How a shipment breaks down into movement ID, legs, and packages, and what the difference is when measuring emissions at each level.

Dcycle Team Dcycle Team 3 min

An order does not always travel from A to B in a straight line. It may change vehicle, pass through a warehouse, or combine different transport modes. GLEC defines three levels to structure that journey.

How your shipment can travel

Madrid → Valencia (truck) → Valencia → Seville (another truck)

1. Movement ID (total shipment)

This is the entire journey of your goods from start to finish.

Madrid ──────────────────────────────→ Seville

Think of it like the “tracking number” you receive when you buy something online: it represents the whole trip.

2. Legs

These are the stages or intermediate stops of the journey.

Madrid → Valencia = Leg 1
Valencia → Seville = Leg 2

Each time the goods change vehicle, pass through a warehouse, or switch transport mode (from truck to ship, for example), it is a new leg.

3. Packages or units

These are the individual physical units being shipped.

If you send 5 boxes, you have 5 packages within that shipment.

What is the difference when measuring emissions?

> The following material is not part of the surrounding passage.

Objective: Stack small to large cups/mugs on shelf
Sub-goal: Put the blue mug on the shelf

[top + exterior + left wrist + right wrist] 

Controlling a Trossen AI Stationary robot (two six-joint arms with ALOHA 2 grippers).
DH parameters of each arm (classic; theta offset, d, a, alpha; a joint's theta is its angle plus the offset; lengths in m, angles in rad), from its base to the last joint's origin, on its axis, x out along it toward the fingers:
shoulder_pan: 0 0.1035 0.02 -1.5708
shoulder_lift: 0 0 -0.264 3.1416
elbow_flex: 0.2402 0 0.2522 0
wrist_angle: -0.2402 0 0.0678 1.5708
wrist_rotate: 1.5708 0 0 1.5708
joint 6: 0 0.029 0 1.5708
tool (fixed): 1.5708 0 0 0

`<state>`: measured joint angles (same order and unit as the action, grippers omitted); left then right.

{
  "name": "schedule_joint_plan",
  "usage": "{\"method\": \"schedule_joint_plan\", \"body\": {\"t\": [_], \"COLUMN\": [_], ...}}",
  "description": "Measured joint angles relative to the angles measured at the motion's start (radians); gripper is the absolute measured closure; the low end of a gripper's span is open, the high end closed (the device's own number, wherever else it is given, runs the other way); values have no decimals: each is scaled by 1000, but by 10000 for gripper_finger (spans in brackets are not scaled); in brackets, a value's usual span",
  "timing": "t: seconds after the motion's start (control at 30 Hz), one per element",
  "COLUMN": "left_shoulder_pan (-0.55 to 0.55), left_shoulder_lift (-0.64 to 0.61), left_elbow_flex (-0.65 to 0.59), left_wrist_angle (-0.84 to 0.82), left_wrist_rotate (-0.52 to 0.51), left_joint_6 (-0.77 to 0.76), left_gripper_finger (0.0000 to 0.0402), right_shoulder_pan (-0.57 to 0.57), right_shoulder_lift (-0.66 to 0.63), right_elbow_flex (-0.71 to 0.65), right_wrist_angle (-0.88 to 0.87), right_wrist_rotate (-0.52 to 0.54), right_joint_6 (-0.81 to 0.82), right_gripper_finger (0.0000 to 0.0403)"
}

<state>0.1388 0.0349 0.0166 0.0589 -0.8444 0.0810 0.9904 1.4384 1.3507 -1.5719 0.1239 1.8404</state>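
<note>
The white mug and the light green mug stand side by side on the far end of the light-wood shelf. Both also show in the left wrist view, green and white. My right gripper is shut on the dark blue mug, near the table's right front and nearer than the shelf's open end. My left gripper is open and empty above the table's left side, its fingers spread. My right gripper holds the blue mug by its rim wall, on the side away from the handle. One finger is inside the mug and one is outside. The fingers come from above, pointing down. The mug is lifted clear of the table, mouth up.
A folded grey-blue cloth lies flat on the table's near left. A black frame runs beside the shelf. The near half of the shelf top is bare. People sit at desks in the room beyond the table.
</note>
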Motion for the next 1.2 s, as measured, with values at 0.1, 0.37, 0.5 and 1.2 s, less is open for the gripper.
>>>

Measurement levelWhat you getWhen to use it
Total shipmentFull footprint of the journeyTo give your customer the total emissions for their order
LegsFootprint of each stage separatelyTo identify which part of the journey emits most (e.g., sea leg vs. road leg)
Packages or unitsFootprint per individual unitTo assign emissions per package shipped to your customers

Why is it important to separate legs?

Each leg has its own tkm and emissions calculation, because it may use different vehicles or cover different distances.

Package: "Shipment #123"

   ├── Leg 1 (Movement ID: M001)
   │   Madrid → Valencia (truck)

   └── Leg 2 (Movement ID: M001)
       Valencia → Barcelona (train)

The package’s total emissions are the sum of emissions for each leg, applying the emission factor of the corresponding vehicle in each one.